Anyway, I know I haven't provided any answers.  I'm struggling with it all like you.  But, maybe, if we can all add one more piece to the puzzle, we'll start to have a pretty good picture of what we can do for our special and wonderful boys.

Best of luck to you.

pieface Wrote:
...He is exhibiting difficulties in interacting with his peers at school and outside of school as well, relying heavily on me to act as a buffer. He has an aide during lunch and recess at school, and it seems as though he uses her as a social translator, asking her to help him ask special friends to play, etc. ...

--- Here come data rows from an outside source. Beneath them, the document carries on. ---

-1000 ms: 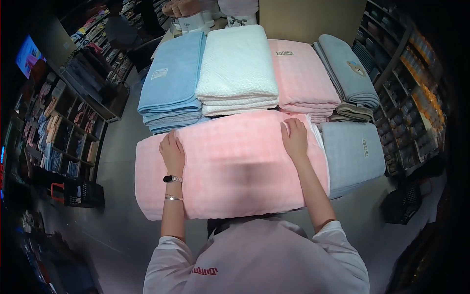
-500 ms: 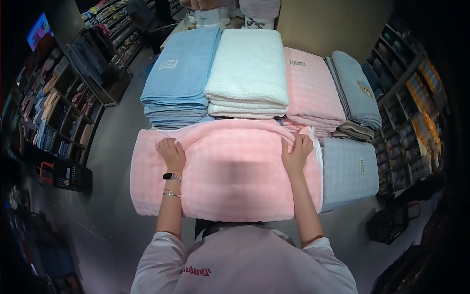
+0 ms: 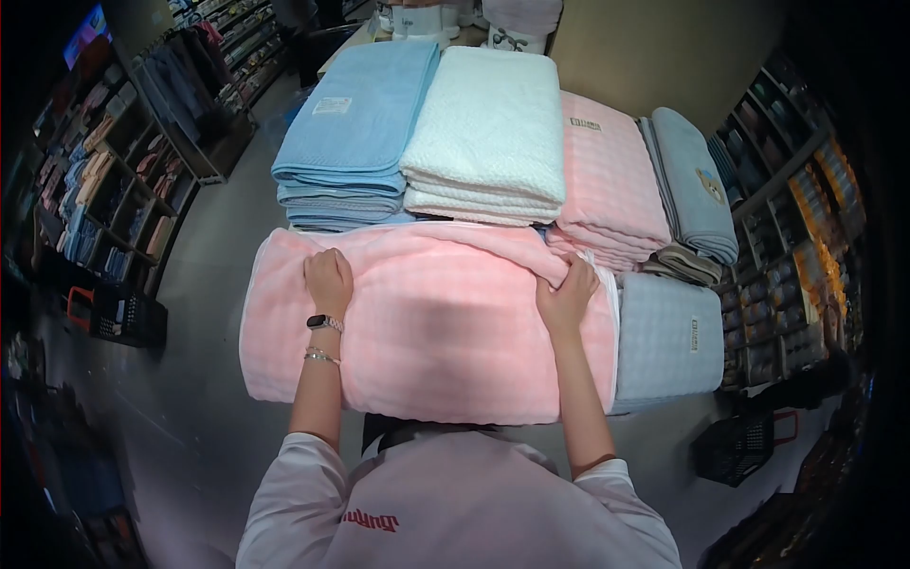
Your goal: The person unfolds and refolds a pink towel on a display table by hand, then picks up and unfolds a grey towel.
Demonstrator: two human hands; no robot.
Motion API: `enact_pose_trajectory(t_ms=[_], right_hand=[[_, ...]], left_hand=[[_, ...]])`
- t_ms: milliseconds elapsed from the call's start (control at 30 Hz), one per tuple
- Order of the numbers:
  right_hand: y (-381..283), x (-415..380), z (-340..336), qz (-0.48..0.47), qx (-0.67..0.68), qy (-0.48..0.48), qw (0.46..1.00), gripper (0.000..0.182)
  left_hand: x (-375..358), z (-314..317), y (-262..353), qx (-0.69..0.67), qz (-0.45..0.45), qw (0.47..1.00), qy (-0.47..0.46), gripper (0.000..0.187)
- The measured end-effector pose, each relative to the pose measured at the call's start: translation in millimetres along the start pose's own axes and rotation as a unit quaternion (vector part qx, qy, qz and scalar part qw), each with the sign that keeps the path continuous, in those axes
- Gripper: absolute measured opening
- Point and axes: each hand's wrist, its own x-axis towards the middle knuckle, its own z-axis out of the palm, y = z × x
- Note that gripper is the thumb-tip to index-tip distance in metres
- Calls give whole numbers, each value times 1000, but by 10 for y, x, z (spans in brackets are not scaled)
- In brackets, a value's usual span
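A large pink checked towel lies spread across the front of the stacks, its near edge hanging by my body. Along its far side a strip is folded over, with white edging at the right. My left hand, wearing a watch and bracelets, has its fingers curled into the cloth near the left end. Near the right end, my right hand pinches the folded-over layer between thumb and fingers. What lies under the towel is hidden.
Behind are stacks of blue towels, white towels and pink towels. Grey towels with a bear patch stand far right; a grey-blue checked towel lies nearer. Black baskets stand on the floor at both sides.
The view has shifted slightly. My right hand has closed more tightly on the towel's folded edge, and the fold there is bunched a little more. The left hand stays on the cloth.
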Motion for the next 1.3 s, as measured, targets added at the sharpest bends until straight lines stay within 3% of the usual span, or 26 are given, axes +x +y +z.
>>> enact_pose_trajectory(t_ms=[567, 767, 833, 1000, 1100, 1200, 1300], right_hand=[[88, -54, -125, -60, 15, -7, 998, 31], [-99, -421, -1004, -106, 57, -24, 992, 42], [-25, -688, -1285, -87, 19, -52, 995, 48], [93, -1157, -1687, -7, -23, -119, 993, 51], [-3, -1084, -1744, 13, -29, -93, 995, 49], [-92, -836, -1794, -67, -50, -61, 995, 48], [20, -690, -1792, -62, 38, -59, 996, 45]], left_hand=[[1, -131, 132, 15, -6, 999, -28, 20], [-381, -1156, 529, -89, 67, 993, 25, 13], [-639, -1495, 591, -91, 109, 990, -18, 13], [-913, -2041, 547, -63, 156, 965, -203, 34], [-1046, -2013, 398, -18, -43, 984, -174, 30], [-814, -2008, 455, 1, -181, 978, -103, 29], [-679, -2006, 432, 17, -226, 968, -105, 31]])
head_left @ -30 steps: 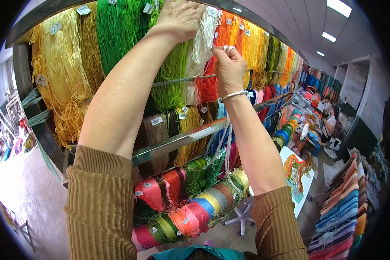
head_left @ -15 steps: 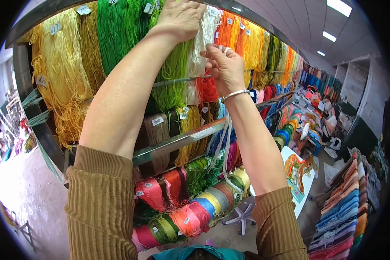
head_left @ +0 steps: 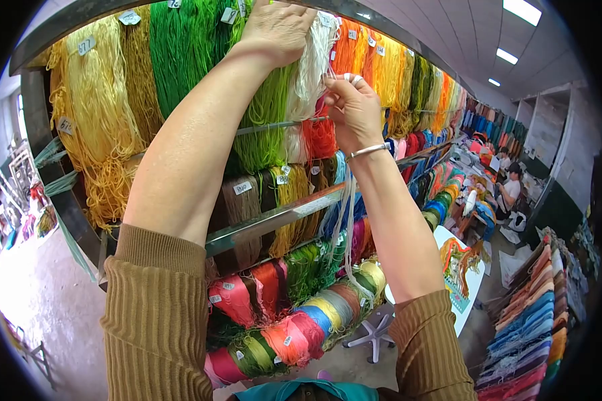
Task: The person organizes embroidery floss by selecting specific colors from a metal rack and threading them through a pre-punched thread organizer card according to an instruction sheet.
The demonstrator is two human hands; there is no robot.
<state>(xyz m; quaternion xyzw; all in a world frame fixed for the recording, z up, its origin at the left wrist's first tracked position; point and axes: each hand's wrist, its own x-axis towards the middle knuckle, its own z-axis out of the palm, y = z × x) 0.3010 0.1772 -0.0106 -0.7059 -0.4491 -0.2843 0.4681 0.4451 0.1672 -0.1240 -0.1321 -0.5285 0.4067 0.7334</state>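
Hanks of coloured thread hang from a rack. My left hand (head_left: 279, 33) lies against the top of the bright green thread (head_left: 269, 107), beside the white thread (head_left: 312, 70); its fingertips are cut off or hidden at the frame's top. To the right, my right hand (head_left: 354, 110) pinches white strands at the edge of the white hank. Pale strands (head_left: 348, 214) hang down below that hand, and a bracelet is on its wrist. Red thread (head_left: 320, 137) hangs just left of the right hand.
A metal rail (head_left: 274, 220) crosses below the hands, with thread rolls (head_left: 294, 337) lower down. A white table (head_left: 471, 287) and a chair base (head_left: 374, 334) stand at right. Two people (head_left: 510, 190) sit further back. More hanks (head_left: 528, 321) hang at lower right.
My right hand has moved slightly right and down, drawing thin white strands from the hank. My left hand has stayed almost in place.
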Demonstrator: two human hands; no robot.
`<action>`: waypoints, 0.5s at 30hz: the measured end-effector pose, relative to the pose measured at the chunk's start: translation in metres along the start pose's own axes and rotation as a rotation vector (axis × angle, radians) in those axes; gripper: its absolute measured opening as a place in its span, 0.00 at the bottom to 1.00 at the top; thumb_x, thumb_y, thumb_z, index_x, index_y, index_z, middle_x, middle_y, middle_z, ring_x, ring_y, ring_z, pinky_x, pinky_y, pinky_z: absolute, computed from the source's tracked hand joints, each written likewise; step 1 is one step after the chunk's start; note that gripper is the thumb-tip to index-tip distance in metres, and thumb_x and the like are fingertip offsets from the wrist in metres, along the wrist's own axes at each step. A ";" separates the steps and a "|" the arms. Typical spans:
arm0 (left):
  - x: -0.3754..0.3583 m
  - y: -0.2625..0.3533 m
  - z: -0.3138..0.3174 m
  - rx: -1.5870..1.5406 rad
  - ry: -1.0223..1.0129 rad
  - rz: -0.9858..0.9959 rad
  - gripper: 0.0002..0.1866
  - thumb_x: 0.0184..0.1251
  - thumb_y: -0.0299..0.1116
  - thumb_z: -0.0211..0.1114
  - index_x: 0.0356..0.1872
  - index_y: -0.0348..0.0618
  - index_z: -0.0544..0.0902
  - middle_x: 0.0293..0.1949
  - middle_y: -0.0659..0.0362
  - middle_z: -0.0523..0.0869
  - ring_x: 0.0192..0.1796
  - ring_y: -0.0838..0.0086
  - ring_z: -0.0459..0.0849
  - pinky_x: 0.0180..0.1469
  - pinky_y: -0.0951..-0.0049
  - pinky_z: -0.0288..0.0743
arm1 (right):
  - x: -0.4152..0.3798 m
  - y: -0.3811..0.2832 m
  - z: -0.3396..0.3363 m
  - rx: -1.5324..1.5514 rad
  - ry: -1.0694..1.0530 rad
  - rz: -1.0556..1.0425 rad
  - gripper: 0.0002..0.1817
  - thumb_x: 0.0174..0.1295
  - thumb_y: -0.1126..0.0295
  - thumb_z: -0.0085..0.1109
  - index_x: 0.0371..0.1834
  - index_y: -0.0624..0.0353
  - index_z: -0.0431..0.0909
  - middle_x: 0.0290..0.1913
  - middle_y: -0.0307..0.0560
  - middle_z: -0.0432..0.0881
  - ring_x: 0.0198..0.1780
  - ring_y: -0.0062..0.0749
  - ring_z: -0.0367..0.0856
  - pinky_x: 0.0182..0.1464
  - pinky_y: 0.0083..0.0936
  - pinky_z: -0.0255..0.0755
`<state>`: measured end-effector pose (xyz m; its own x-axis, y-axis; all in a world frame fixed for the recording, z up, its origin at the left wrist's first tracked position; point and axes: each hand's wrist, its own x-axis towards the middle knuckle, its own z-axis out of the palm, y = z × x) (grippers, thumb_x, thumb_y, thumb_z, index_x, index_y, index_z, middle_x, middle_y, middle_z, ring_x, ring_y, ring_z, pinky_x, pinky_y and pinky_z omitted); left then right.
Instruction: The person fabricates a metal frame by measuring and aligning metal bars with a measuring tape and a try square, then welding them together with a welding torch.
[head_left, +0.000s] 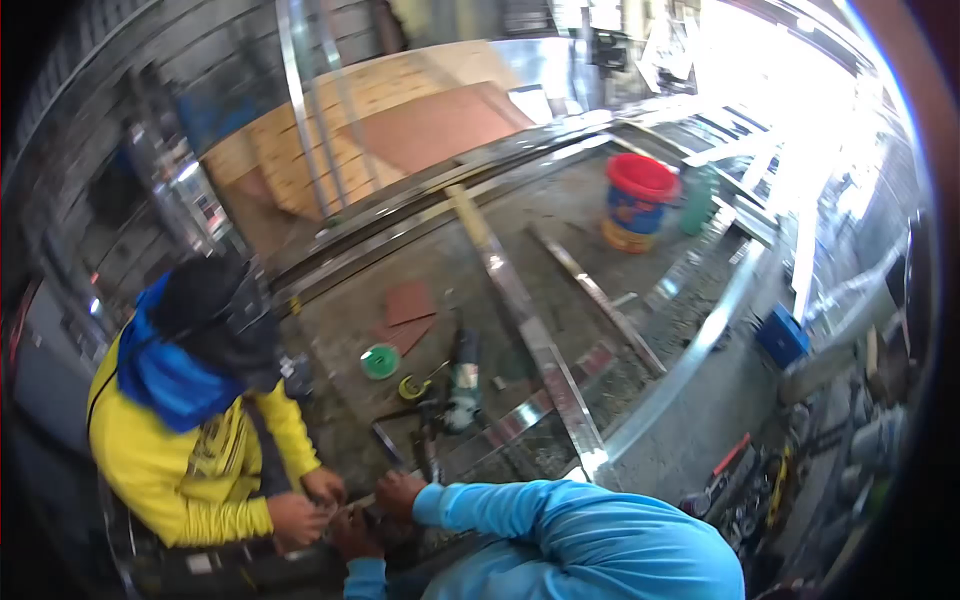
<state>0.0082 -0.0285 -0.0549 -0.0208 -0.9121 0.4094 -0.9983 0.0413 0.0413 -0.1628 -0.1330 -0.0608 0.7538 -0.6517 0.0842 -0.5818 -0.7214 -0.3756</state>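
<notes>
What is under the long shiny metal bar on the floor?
The bar crosses a second metal strip and bare concrete floor. Its near end is hidden behind the blue sleeve.

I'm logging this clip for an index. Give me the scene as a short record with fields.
setting: workshop floor with long metal bars
right hand: light-blue sleeve, at a small piece, grip unclear
left hand: low, partly hidden
co-worker: yellow jacket, both hands meeting the person's hands
nearby: angle grinder, green disc, red-rimmed bucket

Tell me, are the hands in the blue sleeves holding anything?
It cannot be told: the right hand and left hand meet the co-worker's hands, too blurred to see.
</notes>
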 end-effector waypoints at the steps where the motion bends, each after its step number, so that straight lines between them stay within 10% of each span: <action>1: 0.003 0.002 -0.001 -0.038 0.025 0.006 0.28 0.57 0.56 0.69 0.53 0.49 0.83 0.49 0.51 0.81 0.54 0.51 0.80 0.51 0.45 0.71 | -0.003 -0.003 -0.016 0.013 0.002 0.014 0.17 0.46 0.60 0.68 0.40 0.54 0.85 0.47 0.49 0.78 0.53 0.46 0.76 0.52 0.39 0.76; 7: -0.018 -0.028 0.042 0.144 -0.128 -0.119 0.27 0.57 0.55 0.68 0.51 0.48 0.84 0.48 0.49 0.82 0.53 0.49 0.80 0.51 0.46 0.72 | 0.015 0.000 -0.029 0.013 -0.121 0.086 0.17 0.52 0.62 0.67 0.43 0.57 0.88 0.48 0.49 0.85 0.54 0.45 0.80 0.49 0.41 0.76; 8: -0.025 -0.062 0.075 -0.161 -0.229 -0.079 0.29 0.68 0.55 0.65 0.67 0.56 0.76 0.67 0.47 0.75 0.68 0.48 0.72 0.65 0.40 0.68 | 0.028 0.003 -0.013 -0.011 -0.173 0.130 0.17 0.52 0.62 0.67 0.44 0.57 0.88 0.48 0.49 0.86 0.53 0.45 0.81 0.48 0.41 0.76; 11: -0.019 -0.043 0.050 0.159 -0.354 -0.184 0.26 0.67 0.53 0.67 0.61 0.54 0.80 0.61 0.48 0.81 0.59 0.49 0.80 0.57 0.40 0.74 | 0.043 0.003 -0.018 -0.064 -0.319 0.196 0.11 0.56 0.65 0.65 0.40 0.56 0.90 0.49 0.52 0.88 0.52 0.51 0.86 0.44 0.46 0.80; 15: 0.000 -0.017 0.001 -0.251 -0.223 -0.105 0.24 0.65 0.53 0.67 0.56 0.50 0.83 0.56 0.47 0.81 0.57 0.50 0.80 0.58 0.45 0.72 | 0.045 0.009 -0.032 -0.015 -0.397 0.163 0.13 0.57 0.66 0.65 0.44 0.56 0.89 0.51 0.54 0.87 0.55 0.52 0.85 0.49 0.48 0.81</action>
<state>0.0249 -0.0300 -0.0562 0.0418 -0.9822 0.1831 -0.9518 0.0165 0.3062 -0.1435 -0.1764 -0.0311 0.7088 -0.6190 -0.3383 -0.7054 -0.6215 -0.3407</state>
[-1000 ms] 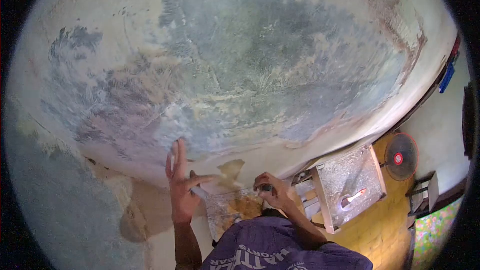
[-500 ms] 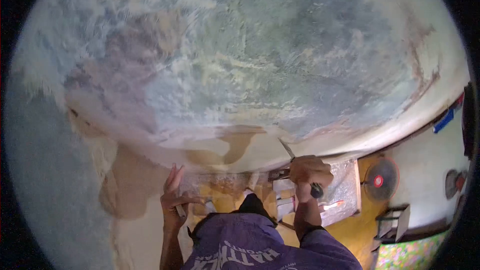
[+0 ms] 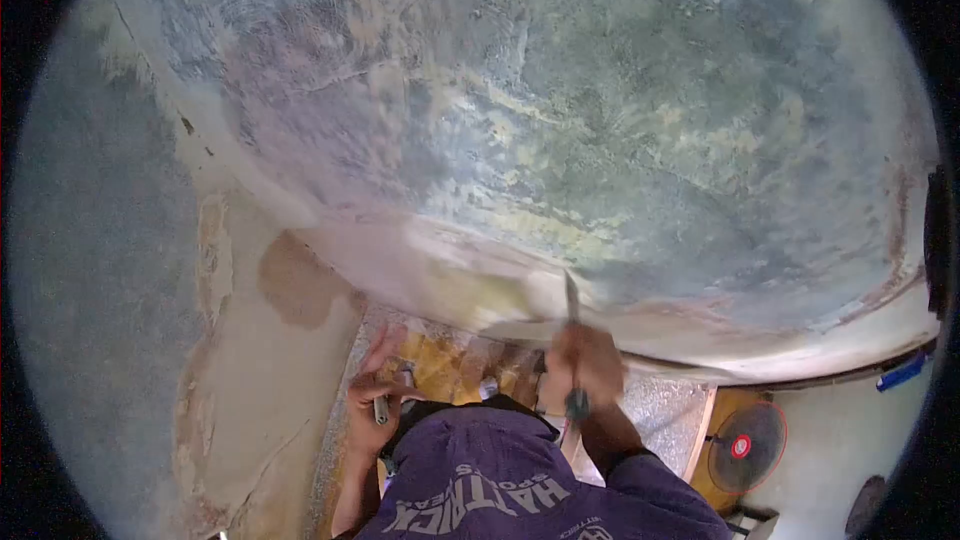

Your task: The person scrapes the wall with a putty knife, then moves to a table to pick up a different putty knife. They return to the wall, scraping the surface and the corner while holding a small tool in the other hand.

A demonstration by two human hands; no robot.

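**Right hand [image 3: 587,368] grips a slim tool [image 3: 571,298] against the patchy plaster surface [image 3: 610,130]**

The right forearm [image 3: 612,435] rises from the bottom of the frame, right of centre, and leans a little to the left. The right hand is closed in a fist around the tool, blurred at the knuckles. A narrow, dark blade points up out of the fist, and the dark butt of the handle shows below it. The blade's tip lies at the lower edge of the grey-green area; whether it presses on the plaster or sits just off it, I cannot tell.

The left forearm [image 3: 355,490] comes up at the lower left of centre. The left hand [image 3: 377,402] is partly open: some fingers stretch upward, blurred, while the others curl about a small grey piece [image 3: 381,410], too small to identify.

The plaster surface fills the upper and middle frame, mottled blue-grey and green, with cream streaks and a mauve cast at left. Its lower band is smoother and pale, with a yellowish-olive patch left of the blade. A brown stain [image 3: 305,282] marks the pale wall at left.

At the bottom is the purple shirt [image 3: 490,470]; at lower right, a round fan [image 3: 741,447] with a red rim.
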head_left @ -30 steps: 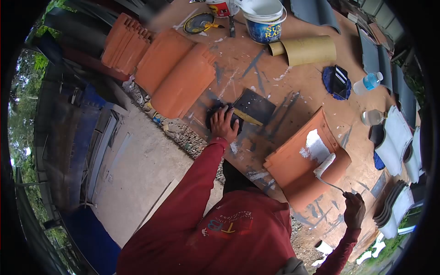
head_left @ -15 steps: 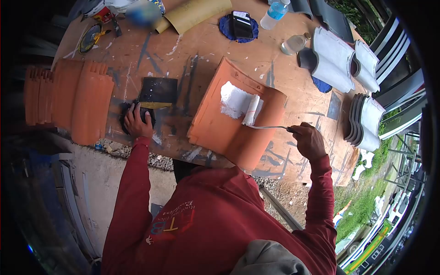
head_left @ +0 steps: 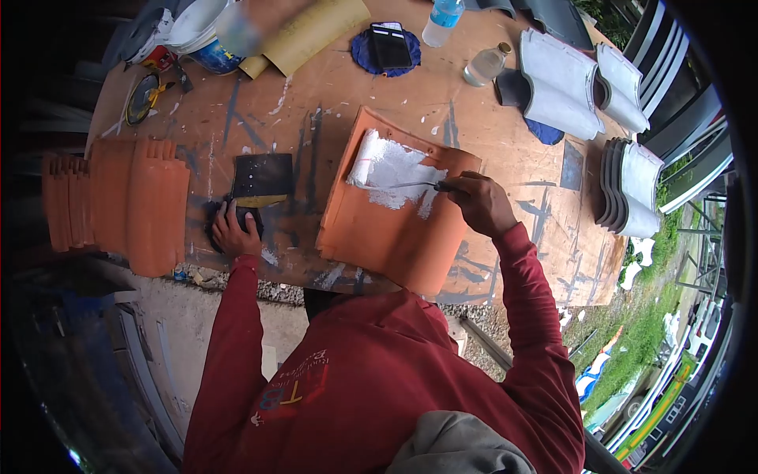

You want to make sure that he not leaning overmuch on your or the aides assistance. he maybe depending on your for too much. I would ecourage(Not force) him to socialize more on his own. Take him a tad out of his comfort zone.  It maybe get him to be a little les depented on his trusted ones. This is specially good if the school board remove his aide or assigns him a new one. And use postive renforcement always.

3 hours a night? That's a lot for such a little boy. He's doing well to have the patience to sit through all that.

I wouldn't make too many changes too fast. Being Aspergers, he probably won't like a lot of change and he needs time to integrate it. I'm sure he will become more independent in his own good time. Trying to force him before he's ready will only be counterproductive.

With the dressing, it would help to have clothes that are very easy to put on and take off. Avoid shoes with lots of buckles and clothes that have fussy and fiddly fastenings. Also, some of us don't feel the cold as much as other people do.

He's just young yet, so there is plenty of time for him to develop the various social skills.
This might not be much help, but one thing that really helped with my son with dressing, and getting ready for school in general was a laminated chart with pictures of each article of clothing in order, then each item to do in his daily list of things to get ready... lunch, homework folder, backpack, coat hat mittens, smooch, etc. It has no words, just pictures, and he marks it off with x's with a dry erase marker by himself. The love of stucture and routine keeps him right on task.
I have tried things like that myself, but I think that without someone there to remind me, it's easy to forget.
I dont have any advice but I remember when I was around 8 or 9 I left school & my mother was on the verge of crying. We went home & I didnt think anything of it. Quite a few years later I found out she was telling the Principle at my school I had Tourettes (Not AS but its a similar situation) & the Principle told her there was nothing wrong with me, I was such a polite child & never made any trouble. She basically laughed at my mother & told her she was a moron. Even a bunch of doctors told her she was stupid for thinking I had Tourettes. My mother had almost given up trying to prove I had it but a doctor referred us to a specialist in the city & the minute I walked in the room she told my mum "He definetly has Tourettes". That was the biggest relief of my mothers life, somebody actually agreed with her, & now she could throw it into the face of all the lously doctors in my area.

I know its not really AS related but if you know there is something different about your child dont give up, sooner or later u'll find some1 who will realise ur right. Couse this was about 15 years ago & AS/Tourettes/a bunch of other stuff wasnt as widely known.

Oh a tip. If a child with AS is REALLY naughty a great way to punish them is to make then stand in the corner of the lounge room (or any other room with a few people) facing the wall. It works best if there r a few people ur child isnt overly comfortable with in the room. I remember crying the whole time, Cos i thought they were all stareing at me, of course they werent even looking at me but I didnt know that. Id only use it on the worst occassions though, u dont want to scar ur child for life & only make them do it for a few minutes. I HATED it when my mother did that to me. It only ever happened once, I never did what I had done to get put there again & i behaved for like the next year literally.